> [TASK]:
In your copy, include no images, and write out every entry below exactly as it stands.

(Stored data entries)

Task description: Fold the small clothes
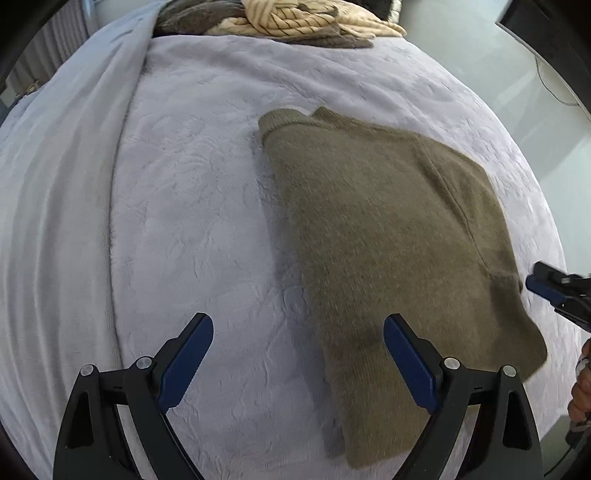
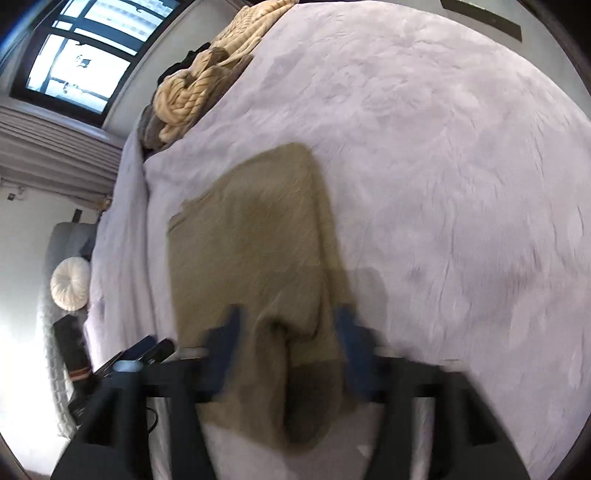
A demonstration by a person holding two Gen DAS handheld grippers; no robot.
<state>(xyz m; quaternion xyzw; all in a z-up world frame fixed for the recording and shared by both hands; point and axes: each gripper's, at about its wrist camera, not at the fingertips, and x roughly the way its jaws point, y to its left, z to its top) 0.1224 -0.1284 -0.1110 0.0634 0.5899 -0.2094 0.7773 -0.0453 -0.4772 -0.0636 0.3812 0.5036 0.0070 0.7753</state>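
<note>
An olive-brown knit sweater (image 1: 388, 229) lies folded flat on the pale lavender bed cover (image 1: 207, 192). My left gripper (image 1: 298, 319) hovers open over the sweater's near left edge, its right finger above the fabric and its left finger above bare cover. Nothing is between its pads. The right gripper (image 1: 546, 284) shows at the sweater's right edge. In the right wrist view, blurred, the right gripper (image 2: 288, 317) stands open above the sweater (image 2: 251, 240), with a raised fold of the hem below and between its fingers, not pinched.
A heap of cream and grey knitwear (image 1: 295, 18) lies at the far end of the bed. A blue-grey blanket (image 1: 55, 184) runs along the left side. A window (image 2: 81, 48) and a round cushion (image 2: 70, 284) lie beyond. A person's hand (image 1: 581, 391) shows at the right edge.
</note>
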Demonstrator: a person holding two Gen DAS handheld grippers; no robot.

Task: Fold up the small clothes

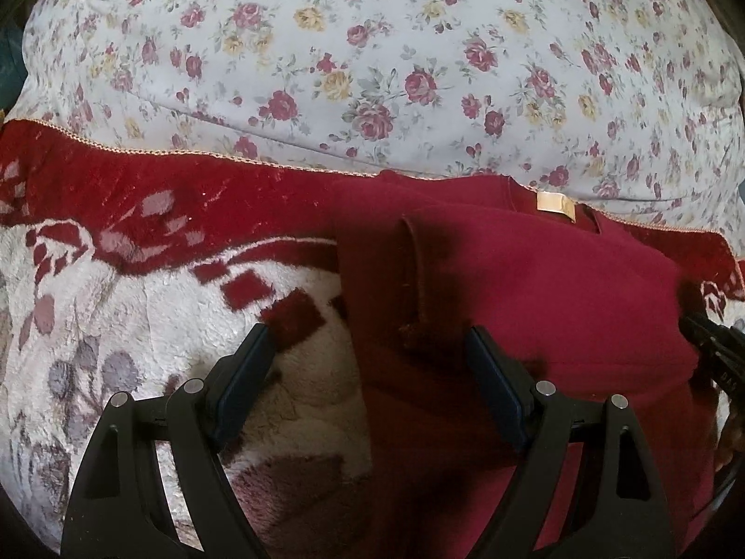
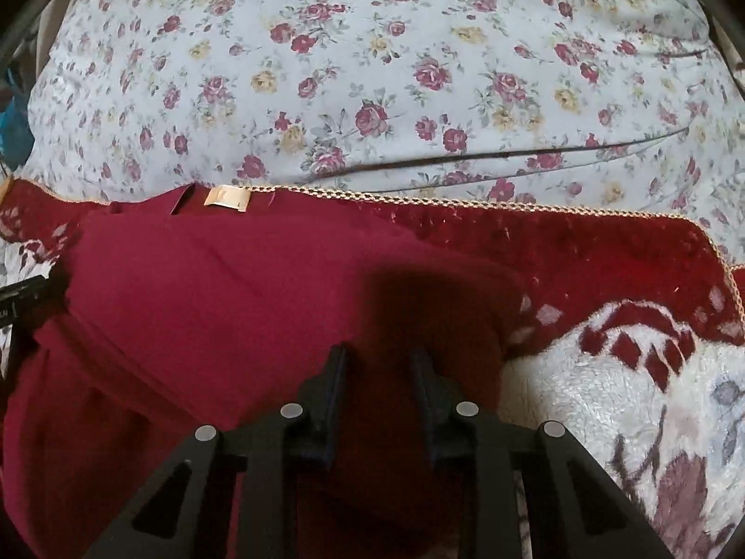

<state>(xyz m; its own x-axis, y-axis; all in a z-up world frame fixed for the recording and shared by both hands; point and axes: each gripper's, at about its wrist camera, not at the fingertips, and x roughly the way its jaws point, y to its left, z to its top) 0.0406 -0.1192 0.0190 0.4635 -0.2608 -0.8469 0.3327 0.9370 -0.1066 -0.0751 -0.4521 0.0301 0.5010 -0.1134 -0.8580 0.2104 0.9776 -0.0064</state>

> [TASK OUTPUT]:
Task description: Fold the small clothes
A demonstration by a person holding two Gen DAS handheld grippers; no robot.
<state>(xyz m; quaternion xyzw; all in a z-up world frame fixed for the recording and shared by both hands; point and axes: each gripper's, at about its wrist camera, not at the fingertips, and x roughly the way its jaws point, y to its left, z to its top) 0.1224 -0.1284 -0.1110 0.0634 0.5899 -0.2094 0.7773 -0.0453 -0.4772 -0.0636 0.3812 0.5036 0.0070 0.7753</state>
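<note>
An olive-brown knit sweater (image 1: 388, 229) lies folded flat on the pale lavender bed cover (image 1: 207, 192). My left gripper (image 1: 298, 319) hovers open over the sweater's near left edge, its right finger above the fabric and its left finger above bare cover. Nothing is between its pads. The right gripper (image 1: 546, 284) shows at the sweater's right edge. In the right wrist view, blurred, the right gripper (image 2: 288, 317) stands open above the sweater (image 2: 251, 240), with a raised fold of the hem below and between its fingers, not pinched.
A heap of cream and grey knitwear (image 1: 295, 18) lies at the far end of the bed. A blue-grey blanket (image 1: 55, 184) runs along the left side. A window (image 2: 81, 48) and a round cushion (image 2: 70, 284) lie beyond. A person's hand (image 1: 581, 391) shows at the right edge.
</note>
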Demonstrator: a person holding two Gen DAS handheld grippers; no robot.

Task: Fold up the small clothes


<state>(xyz m; its own x-axis, y-axis; all in a z-up world frame fixed for the recording and shared by both hands; point and axes: each gripper's, at about its wrist camera, not at the fingertips, and x roughly the way its jaws point, y to its left, z to its top) 0.0406 -0.1192 0.0190 0.4635 -0.2608 -0.8469 0.3327 0.9370 -0.1066 -0.0751 -0.4521 0.0301 0.5010 -0.1134 -0.8580 0.2104 0.9776 -0.0064</state>

The response to this exercise is now finished.